When brave and innocent people are being indiscriminately killed by a ruthless dictator's military crackdowns happening throughout the country and the world stands idly, one must ask, is it time to come to their aid?
In Damascus, Syria citizens are saying, "What would it take to move the world to intervene? There are crimes against humanity currently being committed in Hama and Arab and foreign countries are still watching and awaiting what might happen next."
Meanwhile Bashir Assad continues to brutally suppress demonstrations by the Syrian people who defiantly brave live fire, even as scores are killed, while people "chant" for the fall of his regime.
What are happening in Syria are clearly crimes against humanity. Whatever legitimacy the Assad regime had retained has been exhausted with his terror campaign against the Syrian people.
Let's not mince words as to what he is doing; it is genocide; something clearly stated as unacceptable in the U.N. Charter. It is not some sanitized "collateral damage", that misnomer used when innocent people are killed as a result of some military action.
Where is the line in the sand that the U.N., the Arab League and people of conscience demand Assad's crackdown against the Syrian people end or intervention will result?
The Syrian people up to this point have been on their own as the world meekly watches and dithers.
Syria is not Egypt or Tunisia with the armies of these countries made of conscripts of the people.
Assad's army and security forces are made up mostly of Alawites like himself, a minority Shiite sect while the majority of Syrian people are Sunni.
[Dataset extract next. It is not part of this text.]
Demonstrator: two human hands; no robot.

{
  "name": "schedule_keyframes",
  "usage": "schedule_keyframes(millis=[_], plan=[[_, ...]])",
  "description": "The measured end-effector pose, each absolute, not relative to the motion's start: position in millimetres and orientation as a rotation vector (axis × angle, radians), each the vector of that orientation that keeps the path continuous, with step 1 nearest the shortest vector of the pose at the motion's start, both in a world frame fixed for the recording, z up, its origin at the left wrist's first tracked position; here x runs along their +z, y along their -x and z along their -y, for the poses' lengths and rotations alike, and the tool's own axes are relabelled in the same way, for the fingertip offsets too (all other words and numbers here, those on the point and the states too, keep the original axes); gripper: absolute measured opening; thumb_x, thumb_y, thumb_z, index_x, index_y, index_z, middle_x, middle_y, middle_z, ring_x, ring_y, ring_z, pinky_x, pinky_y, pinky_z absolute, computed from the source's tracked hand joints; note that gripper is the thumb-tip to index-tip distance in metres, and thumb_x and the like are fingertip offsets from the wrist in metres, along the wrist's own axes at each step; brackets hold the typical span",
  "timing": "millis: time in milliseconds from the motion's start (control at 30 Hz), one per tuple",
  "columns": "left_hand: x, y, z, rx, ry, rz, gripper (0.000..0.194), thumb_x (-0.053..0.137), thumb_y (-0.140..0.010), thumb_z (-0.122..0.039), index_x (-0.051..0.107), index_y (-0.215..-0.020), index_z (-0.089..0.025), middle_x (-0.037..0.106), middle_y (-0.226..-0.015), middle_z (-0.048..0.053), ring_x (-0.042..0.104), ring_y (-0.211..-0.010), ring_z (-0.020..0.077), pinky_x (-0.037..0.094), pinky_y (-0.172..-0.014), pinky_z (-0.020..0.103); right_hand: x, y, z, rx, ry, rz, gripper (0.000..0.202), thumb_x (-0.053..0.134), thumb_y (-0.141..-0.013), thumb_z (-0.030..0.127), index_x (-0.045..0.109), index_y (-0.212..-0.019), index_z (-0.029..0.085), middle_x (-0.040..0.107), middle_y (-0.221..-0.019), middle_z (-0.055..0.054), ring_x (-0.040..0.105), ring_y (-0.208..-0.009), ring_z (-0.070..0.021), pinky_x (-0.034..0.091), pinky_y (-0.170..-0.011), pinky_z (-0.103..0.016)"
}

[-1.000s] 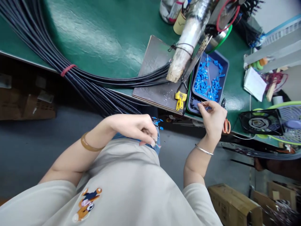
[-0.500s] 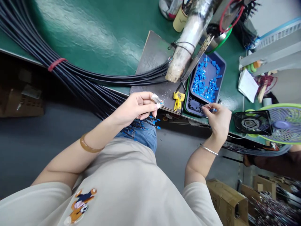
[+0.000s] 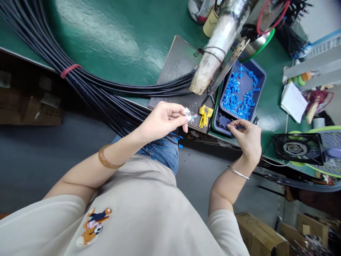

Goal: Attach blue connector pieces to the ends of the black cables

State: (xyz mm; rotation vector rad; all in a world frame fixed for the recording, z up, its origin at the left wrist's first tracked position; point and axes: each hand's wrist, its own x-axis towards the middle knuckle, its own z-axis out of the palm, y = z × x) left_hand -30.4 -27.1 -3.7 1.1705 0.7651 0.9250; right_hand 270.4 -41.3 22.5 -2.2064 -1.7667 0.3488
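Observation:
My left hand [image 3: 170, 119] pinches the end of a cable, with thin coloured wires [image 3: 194, 116] sticking out past the fingertips. White tape is wrapped around its fingertips. My right hand [image 3: 246, 137] is closed in a pinch at the front edge of the lower tray [image 3: 218, 132], which holds small black parts [image 3: 221, 121]. A thin pale sliver shows by its index finger; what lies between the fingers is too small to make out. Just behind sits a purple-grey tray [image 3: 262, 83] with many loose blue connectors [image 3: 234, 94].
Black cables [image 3: 106, 85], tied by a red band [image 3: 71, 70], sweep across the green table [image 3: 106, 39]. A yellow wire stripper-like tool [image 3: 205, 115] lies by the trays. A wrapped pole [image 3: 213, 53] slants above the grey board [image 3: 178, 57]. Right stand a black fan [image 3: 298, 147] and cardboard boxes [image 3: 261, 234].
My left hand has moved a little to the right, and the coloured wires stand out more clearly. My right hand stays over the tray's front edge. The camera view has shifted slightly.

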Motion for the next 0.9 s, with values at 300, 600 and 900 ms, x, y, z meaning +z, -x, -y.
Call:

This sectarian divide contributes significantly to Assad's brutality against a majority he and his forces have little connection.
Though there have been some minor military defections, even the gunning down of those men who refuse to fire against demonstrators, there seems little likelihood of Syrian generals turning against Assad.
So though the Syrian rebellion is indigenous to the people and connects with the people's rebellion in other Arab countries against their own authoritarian regimes, it is uniquely Syrian.
There are those who believe any outside interference into a country's internal civil affairs is unjustified and illegal and is merely a cloak for imperialist designs.
To this observer, one doubts the Syrian people would look at outside intervention by the world against the Assad regime and his removal as the latest form of colonialism. They would embrace it.